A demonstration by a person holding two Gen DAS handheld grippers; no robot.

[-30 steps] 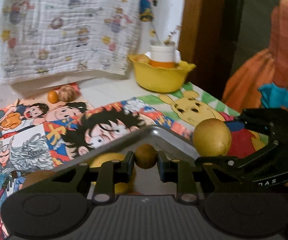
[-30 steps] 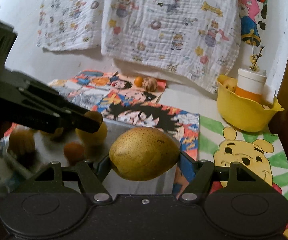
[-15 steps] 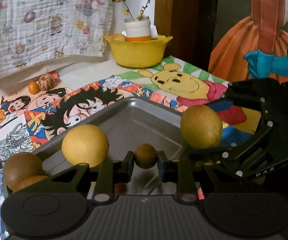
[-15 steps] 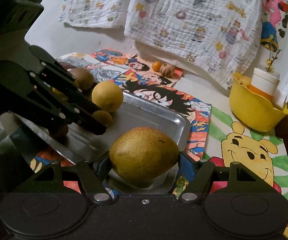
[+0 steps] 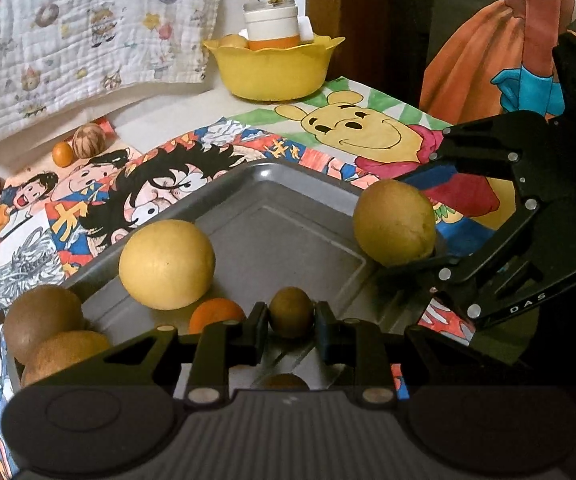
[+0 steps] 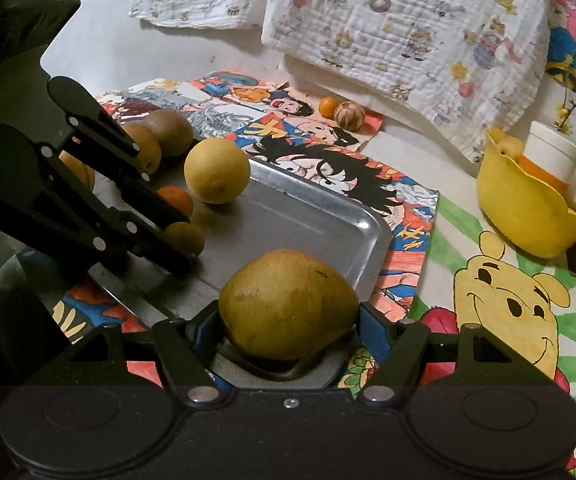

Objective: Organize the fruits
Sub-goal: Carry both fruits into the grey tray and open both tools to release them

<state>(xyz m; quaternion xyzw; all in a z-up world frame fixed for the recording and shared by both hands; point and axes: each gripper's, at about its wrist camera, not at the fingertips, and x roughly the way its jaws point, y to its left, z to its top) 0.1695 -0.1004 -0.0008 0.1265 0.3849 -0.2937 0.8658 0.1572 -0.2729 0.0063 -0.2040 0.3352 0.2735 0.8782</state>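
We see small round brown fruit [image 5: 290,317] pinched in left gripper [image 5: 290,322] over grey metal tray [image 5: 272,220]; big yellow-green pear [image 6: 288,310] clamped in right gripper [image 6: 288,320] at tray's near corner; round yellow fruit [image 5: 167,264] sits on tray

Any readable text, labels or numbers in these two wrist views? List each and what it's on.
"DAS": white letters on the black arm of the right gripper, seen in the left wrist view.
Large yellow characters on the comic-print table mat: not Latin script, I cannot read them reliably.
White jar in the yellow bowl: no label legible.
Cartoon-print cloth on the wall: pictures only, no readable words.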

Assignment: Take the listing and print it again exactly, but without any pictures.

Written answer:
A demonstration by a person holding two Gen DAS handheld grippers; no robot.

[-30 steps] 
[-30 steps] 
[-15 steps] 
[-15 steps] 
[+0 steps] 
[+0 steps] 

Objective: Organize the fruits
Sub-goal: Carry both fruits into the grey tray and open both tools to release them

<state>(xyz m; quaternion xyzw; all in a z-up world frame fixed for the recording and shared by both hands; point and axes: each gripper's, at about its wrist camera, not at the fingertips, and x roughly the way its jaws point, y to its left, z to its top) 0.1695 -0.1004 -0.0008 0.1265 0.3849 -0.2937 0.8658 0.1572 -0.2729 0.0063 -0.2040 0.3352 0.2735 0.8782</state>
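We see small round brown fruit [image 5: 290,317] pinched in left gripper [image 5: 290,322] over grey metal tray [image 5: 272,220]; big yellow-green pear [image 6: 288,310] clamped in right gripper [image 6: 288,320] at tray's near corner; round yellow fruit [image 5: 167,264] sits on tray

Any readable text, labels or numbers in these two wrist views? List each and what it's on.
"DAS": white letters on the black arm of the right gripper, seen in the left wrist view.
Large yellow characters on the comic-print table mat: not Latin script, I cannot read them reliably.
White jar in the yellow bowl: no label legible.
Cartoon-print cloth on the wall: pictures only, no readable words.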

The output is now finished.